WHAT IS NEEDED:
All of the data is to be set down again without any alteration.

COLLECTED MATERIAL:
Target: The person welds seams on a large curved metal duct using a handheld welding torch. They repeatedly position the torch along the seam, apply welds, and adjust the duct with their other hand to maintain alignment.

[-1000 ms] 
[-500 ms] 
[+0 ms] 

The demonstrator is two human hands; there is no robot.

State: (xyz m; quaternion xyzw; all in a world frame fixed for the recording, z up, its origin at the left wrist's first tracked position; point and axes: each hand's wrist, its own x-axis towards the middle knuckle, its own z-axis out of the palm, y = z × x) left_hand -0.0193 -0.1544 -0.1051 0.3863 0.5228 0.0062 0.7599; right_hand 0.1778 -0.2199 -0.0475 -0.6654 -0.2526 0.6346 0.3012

RESULT OF THE TASK:
Target: The person welds seams on a large curved metal duct using a handheld welding torch. They repeatedly position the torch along the seam, apply welds, and adjust the duct with their other hand to maintain alignment.

[-1000 ms] 
[-500 ms] 
[+0 ms] 

The demonstrator is two human hands; there is no robot.

State: (xyz m; quaternion xyzw; all in a world frame fixed for the recording, z up, its origin at the left wrist's first tracked position; point and axes: each hand's wrist, its own x-axis towards the middle knuckle, its own z-axis out of the palm, y = z × x) left_hand -0.0193 -0.1544 -0.1051 0.3863 0.5228 0.0062 0.7599; right_hand 0.1778 -0.2199 -0.0475 -0.6654 -0.2526 0.6346 0.3012

The complete output has now been given.